Review Comment:
This paper presents a dataset about Web APIs, which has been generated from the directory website ProgrammableWeb.com by screen-scraping, and furthermore interlinked with a few existing linked datasets. Like its previous revision, the paper …
* clearly motivates the need for such a dataset,
* explains the data source reasonably well,
* explains the ontology, which has been designed for this purpose, very well,
* explains the URI naming scheme and some statistics about the dataset,
* covers the interlinking, and
* presents as many as five (5) use cases, whose practical relevance is pointed out clearly.
The latest revision features the following main enhancements: it
* provides evidence for the usefulness of the data, by mentioning in-links from DBpedia (thus proving at least the beginning of third-party use) and a survey of a small group of users w.r.t. the subjective usefulness of the dataset.
* discusses the quality of the dataset (largely by following the 5-star open data scheme – although _even_ more could be done here, e.g. discussing more specific quality metrics such as those presented in http://www.semantic-web-journal.net/content/quality-assessment-linked-da...) and the stability of the dataset (briefly, by explaining how it is, and will be, maintained)
* discusses related work.
The latest revision thus meets, not perfectly but sufficiently, the three criteria for dataset papers.
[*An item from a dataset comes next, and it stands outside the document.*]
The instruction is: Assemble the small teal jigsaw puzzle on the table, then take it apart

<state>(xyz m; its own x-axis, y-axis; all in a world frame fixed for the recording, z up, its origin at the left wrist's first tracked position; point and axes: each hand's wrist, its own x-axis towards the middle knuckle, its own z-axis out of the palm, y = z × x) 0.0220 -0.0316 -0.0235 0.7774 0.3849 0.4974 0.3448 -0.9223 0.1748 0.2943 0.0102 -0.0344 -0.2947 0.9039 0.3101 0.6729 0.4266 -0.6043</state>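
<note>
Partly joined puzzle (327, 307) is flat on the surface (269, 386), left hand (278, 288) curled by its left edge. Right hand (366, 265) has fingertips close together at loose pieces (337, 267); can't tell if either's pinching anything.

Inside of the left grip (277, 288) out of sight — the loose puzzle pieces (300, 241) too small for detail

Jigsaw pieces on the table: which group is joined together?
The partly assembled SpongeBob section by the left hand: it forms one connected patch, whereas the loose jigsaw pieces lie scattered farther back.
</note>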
Also most of my more specific concerns were addressed. Moreover, the dataset is feature-complete and appears to be the result of solid work. I recommend acceptance with the following minor revisions:
* Still, the grammar is not perfect (e.g. w.r.t. use of articles); please let a native speaker review.
* section 7.1 "use cases": I wonder whether the queries that use prov:generatedAtTime make sense. If ProgrammableWeb does not record the history of versions of an API/mashup, then this probably effectively has the semantics of "last updated on ". Also, your ontology does not cover version histories. I would appreciate a discussion of these aspects.
* section 7.2 "survey": A broader user base would be helpful, plus some more information on their background, i.e. being more specific than "all of the participants […] have searched or used an API, while 19 […] also provide an API". E.g. in what _ways_ are they using APIs, and in what situations of their work do they consider your dataset helpful. (The distinction between the perspectives of consumer vs. provider is already a good step into this direction!) And finally, have these users used ProgrammableWeb, and if so, do they find ProgrammableWeb or your dataset more useful?
|